La ciencia médica define el ataque de pánico como un “miedo intenso, súbito e irresistible que provoca terror y cambios psicológicos inmediatos que dan lugar a pérdida de movimientos o sensibilidad: comportamiento histérico”.
Quienes sufren esta patología suelen combinar fobias de intensidades diferentes con distintas manifestaciones, pero con un núcleo central y angustiante: el miedo a la muerte.
El abordaje de la enfermedad tiene ópticas múltiples. Psicoterapia sola o acompañada de una serie de medicamentos que reducen la sintomatología extrema. Se trata de evitar los episodios más desesperantes mientras se trabaja con la raíz del problema.
En dichos pacientes el temor a la muerte es tan intenso e irracional que no le resulta posible dimensionarlo, a pesar de ciertas circunstancias que se encuentran normalmente en el ciclo biológico de la vida.
Resulta realmente extraño. Cada uno de nosotros sabemos que no vamos a salir vivos de este planeta. No somos inmortales.
Sin embargo, esta verdad indiscutible sobre la muerte no es tomada como un hecho natural por quienes sufren “panic attacks”. Sienten que “se mueren” y “no quieren morirse”. Puede parecer paradójico, pero es así como ocurre y como se padece.
Las benzodiacepinas son las drogas que se prescriben corrientemente para mantener a los pacientes estabilizados y controlar la ansiedad generalizada, que es uno de los precedentes directos del ataque de pánico.
La reacción panicosa es ancestral. Viene con nuestro ADN ya que se trata de un disparador para reaccionar ante el peligro y eventualmente emprender la huida.
En general, un porcentaje altísimo de la población mundial ha padecido o enfrentado, una o más veces, esos ataques. Posiblemente el propio sistema nervioso parasimpático haya restaurado y regulado el evento y por eso pasa desapercibido sin que el individuo sea consciente de esa situación.
En aquellas otras personas en las cuales su cuerpo es incapaz de controlar la intensidad y/o la repetición de los síntomas, necesitan atención de un profesional especialista en la materia.
A partir del momento en que se suministra la medicación correspondiente, especialmente benzodiacepinas, se les advierte a los individuos sobre los efectos adversos y la interacción con otros medicamentos, alcohol, drogas de cualquier otro tipo y el grave peligro que eso conlleva porque pueden desencadenar, sin más, la muerte, que es justamente el hecho contra el cual lucha el paciente.
Sin entrar en especulaciones, ni teorías conspiranoides, señalo – sin hesitación- que quien sufre un temor irrefrenable a la muerte, no la busca ni la provoca.
Las adicciones son inmanejables o complejas de manejar para aquellos que las padecen.
No obstante, cuando se contrapone el miedo a la muerte vinculado a los ataques de pánico, con las adicciones que generan estado o sensaciones “presuntamente placenteras” -pero que pueden desencadenar las consecuencias de un ataque de pánico-, en la psiquis del individuo predomina preservar la vida y eludir todo aquello que lo coloca en situación de riesgo.

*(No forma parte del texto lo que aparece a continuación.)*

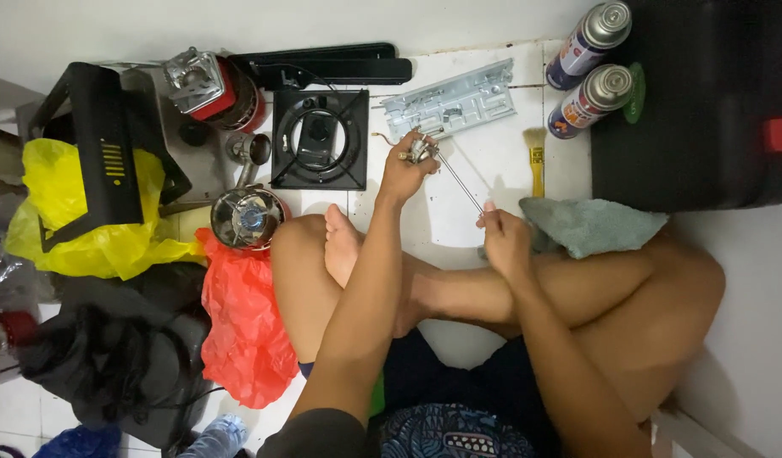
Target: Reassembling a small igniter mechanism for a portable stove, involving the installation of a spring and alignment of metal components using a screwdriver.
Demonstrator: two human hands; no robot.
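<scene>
Currently, person seated cross-legged on white tiled floor (pixel 493 161). Black case (pixel 705 102) lies well beyond the right-hand fingers; two gas canisters (pixel 590 64) stand beside it. Black burner plate (pixel 320 139) sits just outward of the left-hand fingers, grey metal bracket (pixel 450 103) just past them. Grey cloth (pixel 590 225) touches the right hand (pixel 504 240). Left hand (pixel 405 174): fingers clenched on a small metal valve fitting (pixel 420 151). Right-hand fingers pinch the near end of a thin metal rod (pixel 460 182) running from that fitting. Small brush (pixel 536 159) lies beyond the right hand.

Two labelled gas canisters (pixel 588 68) top right, white-blue-red.
</scene>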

Prevalece el miedo a la muerte por sobre cualquier placer.
Me permito en este punto una digresión. Diferente es el caso de aquellos consumidores de drogas de distintos tipos y que saben que esa práctica los puede llevar a la muerte. Porque en su propia “disonancia cognitiva” desechan el evento dañoso ya que no lo sufren como ataque de pánico, sino como algo que podría ocurrir pero que “a mí no me va a suceder”.
Es decir, en un caso (ataque de pánico) las consecuencias son temidas y se tratan de eludir aferrándose a la vida y en el otro (adicciones) el desenlace es subestimado.
El lector avezado se habrá dado cuenta que estoy refiriéndome al caso de Natacha Jaitt (Q.E.P.D).
Siendo una paciente que sufría ataques de pánico y habiendo sido medicada para que no sufriera los síntomas, resulta muy improbable que por su propia voluntad consumiera drogas que ella sabía que la podían llevar irremediablemente a la muerte.
Era justamente lo que NO deseaba Natacha: morirse. Y eso no es poco.